*Required action*
The reply is a verbatim copy of the listing below with its images dropped.

*Dataset section*
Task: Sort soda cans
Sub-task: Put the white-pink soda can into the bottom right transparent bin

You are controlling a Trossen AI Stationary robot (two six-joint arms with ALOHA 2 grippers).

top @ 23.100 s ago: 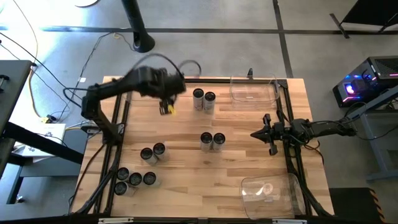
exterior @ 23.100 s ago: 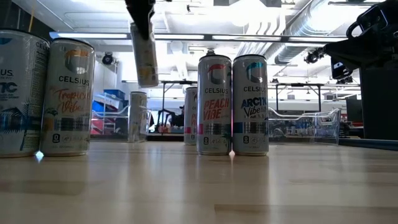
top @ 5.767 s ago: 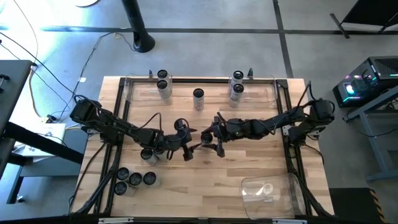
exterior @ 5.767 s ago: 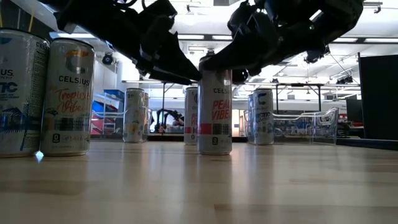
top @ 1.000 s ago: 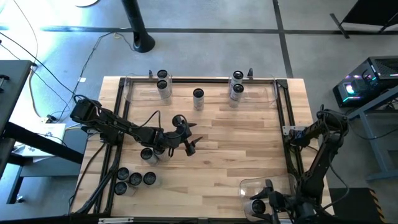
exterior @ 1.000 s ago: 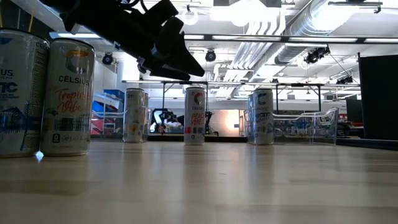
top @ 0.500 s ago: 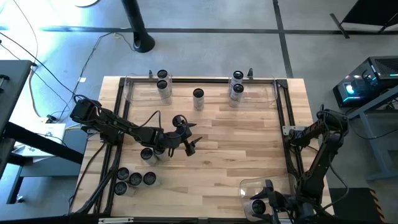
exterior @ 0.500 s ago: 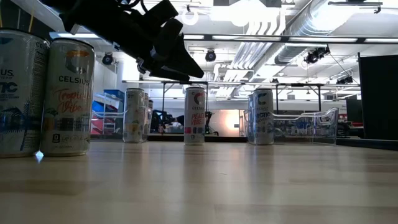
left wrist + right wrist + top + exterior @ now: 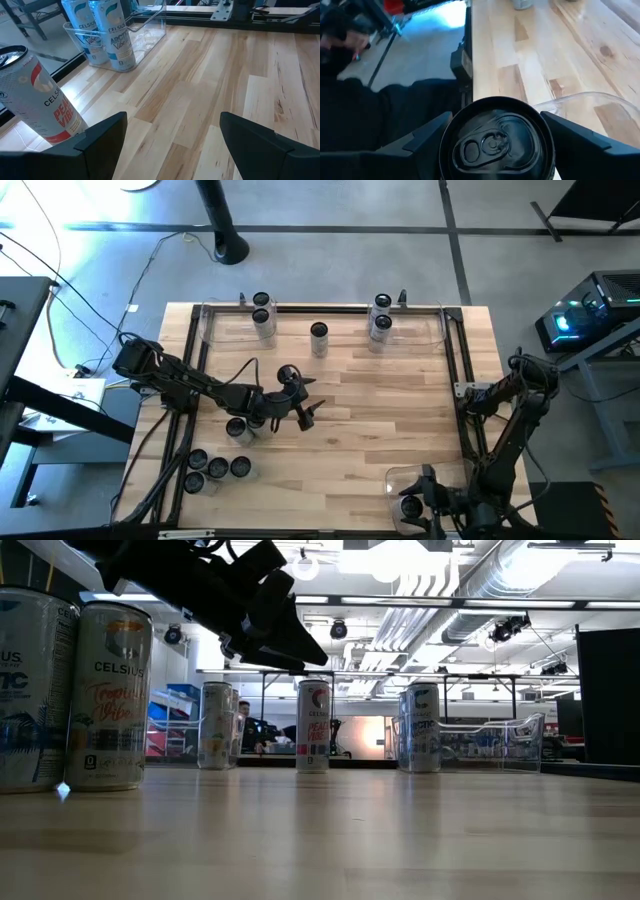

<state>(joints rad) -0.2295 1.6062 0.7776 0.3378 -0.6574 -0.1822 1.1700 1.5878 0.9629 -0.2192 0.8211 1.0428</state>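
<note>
Wooden tabletop from above: our right gripper (image 9: 418,507) hangs over the near clear bin (image 9: 440,477), fingers spread. In its wrist view, a soda can (image 9: 496,146) stands upright directly between them, ungrasped. Our left gripper (image 9: 303,408) waits mid-table, empty, released.

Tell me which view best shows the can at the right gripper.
Right wrist view: the can fills the frame top-on between the right gripper fingers, jaws spread either side. The high view shows it small at the near bin. Low and left wrist views don't show it.
</note>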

*Exercise response*
Task: Sort soda cans
Sub-task: Put the white-pink soda can into the bottom right transparent bin

You are controlling a Trossen AI Stationary robot (two six-joint arms with ALOHA 2 grippers).

top @ 23.100 s ago: 
exterior @ 23.100 s ago: 
top @ 5.767 s ago: 
exterior @ 5.767 s ago: 
top @ 1.000 s ago: 
exterior @ 1.000 s ago: 
top @ 0.500 s ago: 
exterior @ 0.500 s ago: 
left wrist + right wrist + top + exterior @ now: 

<state>(joints rad) -0.2295 1.6062 0.7776 0.3378 -0.6574 -0.1822 1.1700 1.5878 0.9629 -0.2192 0.8211 1.0428</state>
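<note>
Wooden tabletop from above: our right gripper (image 9: 418,507) hangs over the near clear bin (image 9: 440,477), fingers spread. In its wrist view, a soda can (image 9: 496,146) stands upright directly between them, ungrasped. Our left gripper (image 9: 303,408) waits mid-table, empty, released.

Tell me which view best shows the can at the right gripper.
Right wrist view: the can fills the frame top-on between the right gripper fingers, jaws spread either side. The high view shows it small at the near bin. Low and left wrist views don't show it.
</note>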

This answer is now finished.